Ce truc vient de sonner, et Emile se referme comme une huître... Merde ! Je sentais pourtant qu'on allait avoir une super conversation. Comme la sonnerie insiste, je me résigne à quitter mon pote un instant. Et c'est Gaston (appelons-le ainsi, puisqu'il n'accepterait jamais autre chose), un journaliste qui vient parfois se frotter à mes critiques sanglantes quand il manque de sujet.

  • Salut, tu vas bien ?
  • Et toi ? dis-je avec humeur.

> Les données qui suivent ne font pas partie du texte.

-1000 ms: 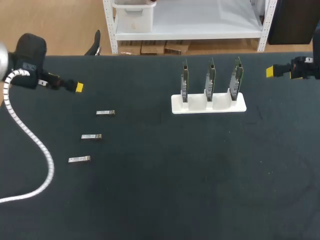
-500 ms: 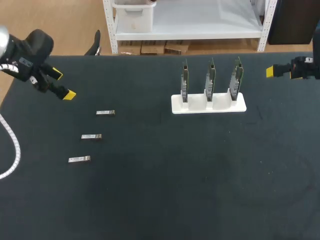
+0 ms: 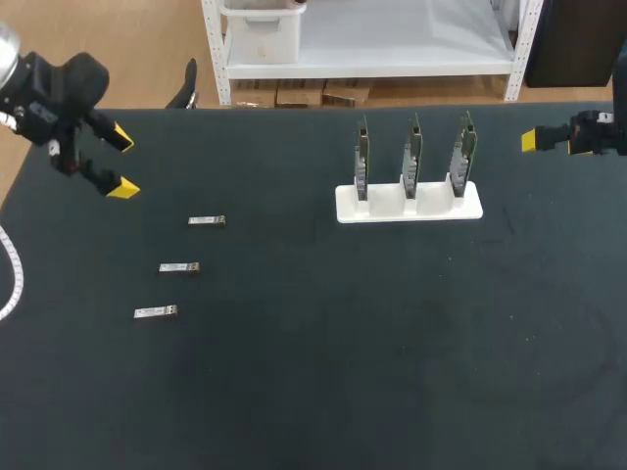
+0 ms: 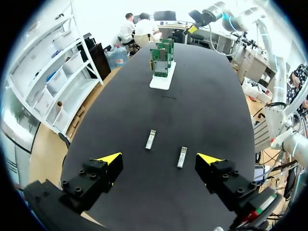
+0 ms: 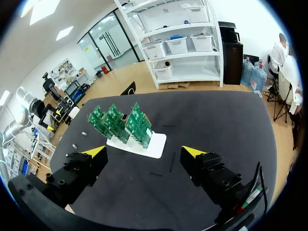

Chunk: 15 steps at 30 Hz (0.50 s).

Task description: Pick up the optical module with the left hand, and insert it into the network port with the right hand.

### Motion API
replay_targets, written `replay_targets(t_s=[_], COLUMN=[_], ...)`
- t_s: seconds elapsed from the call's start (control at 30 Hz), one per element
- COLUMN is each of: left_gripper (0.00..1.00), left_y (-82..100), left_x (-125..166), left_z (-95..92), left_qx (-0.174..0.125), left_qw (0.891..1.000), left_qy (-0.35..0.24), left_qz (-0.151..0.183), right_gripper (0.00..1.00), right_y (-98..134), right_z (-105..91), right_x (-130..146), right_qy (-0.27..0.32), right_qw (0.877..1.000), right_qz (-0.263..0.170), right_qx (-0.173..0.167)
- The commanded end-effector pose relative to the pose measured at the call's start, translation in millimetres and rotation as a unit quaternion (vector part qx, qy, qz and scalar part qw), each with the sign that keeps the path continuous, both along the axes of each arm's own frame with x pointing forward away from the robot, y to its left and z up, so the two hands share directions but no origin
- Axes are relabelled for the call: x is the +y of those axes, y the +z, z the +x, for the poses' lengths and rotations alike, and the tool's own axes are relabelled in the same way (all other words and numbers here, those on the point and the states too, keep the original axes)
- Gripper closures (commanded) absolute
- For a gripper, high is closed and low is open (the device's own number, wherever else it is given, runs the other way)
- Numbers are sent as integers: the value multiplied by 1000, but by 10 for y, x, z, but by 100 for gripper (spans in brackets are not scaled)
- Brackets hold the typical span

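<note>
The left jaws stand spread wide and empty, their yellow tips (image 3: 122, 186) far apart, hanging over the surface (image 3: 313, 392) near its far left corner. Just ahead of them three optical modules lie flat in a slanted row along the left side: the far module (image 3: 207, 221), the middle module (image 3: 179, 267) and the near module (image 3: 156, 312), each apart from the others. The right jaws are spread too and hold nothing, over the far right corner. Between the two arms, toward the far edge, a white stand (image 3: 409, 206) holds three green network cards (image 3: 413, 155) upright side by side, well apart from the modules.
</note>
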<state>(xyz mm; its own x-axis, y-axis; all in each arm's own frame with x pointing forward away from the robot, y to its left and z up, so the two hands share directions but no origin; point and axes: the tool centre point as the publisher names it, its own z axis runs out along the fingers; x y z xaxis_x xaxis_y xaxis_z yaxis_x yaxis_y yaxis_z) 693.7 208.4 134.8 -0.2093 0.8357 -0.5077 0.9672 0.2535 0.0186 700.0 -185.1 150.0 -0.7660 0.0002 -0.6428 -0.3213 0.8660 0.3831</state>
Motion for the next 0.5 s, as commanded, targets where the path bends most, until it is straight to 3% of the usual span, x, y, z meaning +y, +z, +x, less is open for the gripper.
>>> replay_targets(t_s=[0.03,0.17,0.2,0.3,0.5], left_gripper=[0,0,0,0,0], left_y=[-55,-163,-174,-236,-425], left_x=[-20,-104,-129,-194,-318], left_z=[-4,15,13,26,120], left_qx=[-10,-27,-38,-63,-53], left_qw=[999,987,984,976,971], left_qy=[-5,-51,-69,-96,-112], left_qz=[41,149,161,183,204], right_gripper=[0,0,0,0,0], right_y=[0,0,0,0,0], right_z=[0,0,0,0,0], right_x=[0,0,0,0,0], right_qy=[0,0,0,0,0], right_qw=[1000,1000,1000,1000,1000], right_qz=[0,0,0,0,0], right_qx=[0,0,0,0,0])
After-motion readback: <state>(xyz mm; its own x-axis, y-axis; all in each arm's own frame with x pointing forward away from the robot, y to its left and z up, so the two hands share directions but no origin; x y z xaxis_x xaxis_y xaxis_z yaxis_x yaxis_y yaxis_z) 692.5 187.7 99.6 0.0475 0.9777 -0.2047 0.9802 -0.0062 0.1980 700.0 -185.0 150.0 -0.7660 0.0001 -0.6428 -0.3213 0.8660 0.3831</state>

Je peux pas te parler très longtemps, j'ai un cassoulet sur le gaz.
  • Je vais comme je peux, me répond-il, indifférent.

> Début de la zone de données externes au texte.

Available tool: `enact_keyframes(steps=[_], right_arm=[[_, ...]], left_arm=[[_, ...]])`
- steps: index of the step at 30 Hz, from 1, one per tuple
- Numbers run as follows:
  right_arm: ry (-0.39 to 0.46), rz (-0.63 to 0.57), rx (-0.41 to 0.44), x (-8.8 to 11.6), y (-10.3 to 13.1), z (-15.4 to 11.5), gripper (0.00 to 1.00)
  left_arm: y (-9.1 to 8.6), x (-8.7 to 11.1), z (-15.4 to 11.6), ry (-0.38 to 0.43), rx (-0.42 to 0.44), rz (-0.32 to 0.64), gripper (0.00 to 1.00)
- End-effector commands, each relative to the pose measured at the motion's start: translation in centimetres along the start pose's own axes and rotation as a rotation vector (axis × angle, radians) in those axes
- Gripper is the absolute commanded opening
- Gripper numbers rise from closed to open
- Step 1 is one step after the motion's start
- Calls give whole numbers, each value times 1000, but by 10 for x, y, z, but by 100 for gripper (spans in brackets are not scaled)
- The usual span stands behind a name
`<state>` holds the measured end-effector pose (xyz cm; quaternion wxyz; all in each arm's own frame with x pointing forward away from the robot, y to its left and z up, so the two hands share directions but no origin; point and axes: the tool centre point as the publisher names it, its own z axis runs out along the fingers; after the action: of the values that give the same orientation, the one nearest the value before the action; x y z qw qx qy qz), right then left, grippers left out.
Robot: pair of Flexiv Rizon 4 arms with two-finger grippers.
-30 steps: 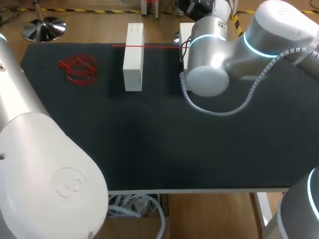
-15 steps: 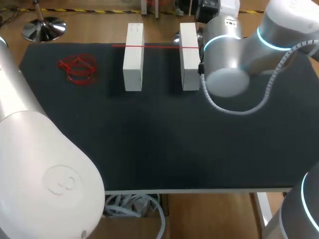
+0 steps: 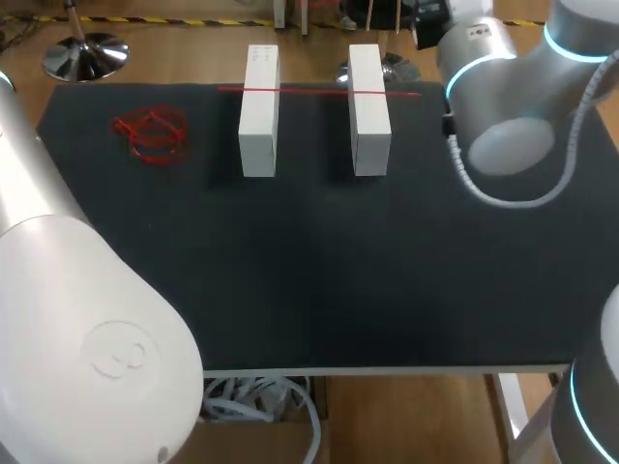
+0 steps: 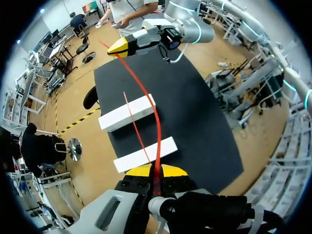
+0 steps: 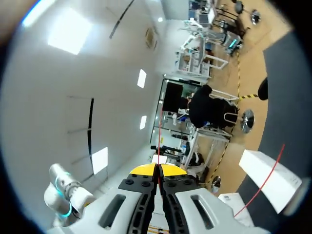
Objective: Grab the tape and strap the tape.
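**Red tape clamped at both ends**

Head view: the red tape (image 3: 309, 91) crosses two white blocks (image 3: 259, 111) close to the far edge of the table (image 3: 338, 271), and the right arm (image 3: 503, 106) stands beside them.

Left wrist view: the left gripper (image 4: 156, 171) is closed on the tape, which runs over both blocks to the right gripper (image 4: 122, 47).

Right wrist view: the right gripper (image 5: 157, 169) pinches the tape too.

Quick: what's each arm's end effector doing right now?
Left end effector: shut on the red tape.
Right end effector: shut on the red tape too.

A red tape strip (image 3: 309, 90) stretches straight across the far ends of the left white block (image 3: 258, 121) and the right white block (image 3: 369, 121) on the dark worktop (image 3: 338, 280). A red tangle (image 3: 150, 135) lies well apart to their left. The right arm (image 3: 503, 116) hangs beside the right white block.
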<state>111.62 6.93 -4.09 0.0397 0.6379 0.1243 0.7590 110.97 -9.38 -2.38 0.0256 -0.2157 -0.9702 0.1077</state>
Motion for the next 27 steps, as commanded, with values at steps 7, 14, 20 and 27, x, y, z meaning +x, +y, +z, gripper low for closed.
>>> enact_keyframes(steps=[7, 14, 20, 27], right_arm=[[-554, -345, 174, 11, -1, 4, 0], [-451, -572, 240, 20, -8, 9, 0], [-361, -738, 279, 31, -16, 11, 0], [-291, -903, 358, 41, -31, 10, 0]], left_arm=[[0, 0, 0, 2, -1, 0, 0], [0, 0, 0, 2, -1, 0, 0], [0, 0, 0, 2, -1, 0, 0], [0, 0, 0, 2, -1, 0, 0]])
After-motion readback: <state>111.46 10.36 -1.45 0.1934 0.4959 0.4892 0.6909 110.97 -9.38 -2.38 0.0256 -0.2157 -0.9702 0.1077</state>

  • Tu vas pas bien ? fais-je, un peu étonné. Les hyènes ne manquent pourtant pas de charognes à exhiber en ce moment ! Qu'est-ce qu'il t'arrive ? Ta bobonne veut plus te voir non plus ?
  • Je te rappelle qu'elle s'est barrée depuis des mois. Garde tes sarcasmes, si tu veux bien.
  • Alors, laisse-moi retourner à mes gamelles. Tout va brûler !

Gentil mensonge auquel il ne croit pas, bien entendu. Il sait que mes dons culinaires ne vont pas au-delà des oeufs sur le plat, des pâtes trop cuites et des steacks carbonisés.

  • En fait, reprend-il vite, je suis à la recherche d'avis de personnes avec un peu de jugeotte. Alors, je me suis dit que je pourrais t'appeler pour avoir ton opinion sur la situation actuelle, tu vois ?
  • Toujours aussi doué pour passer la brosse à reluire, à ce que je vois, apprécié-je avec acidité. Si tu veux des avis intelligents, pourquoi t'irais pas faire un tour chez ceux qui savent ? Comme ça, tu pourrais revenir avec un article enfin objectif !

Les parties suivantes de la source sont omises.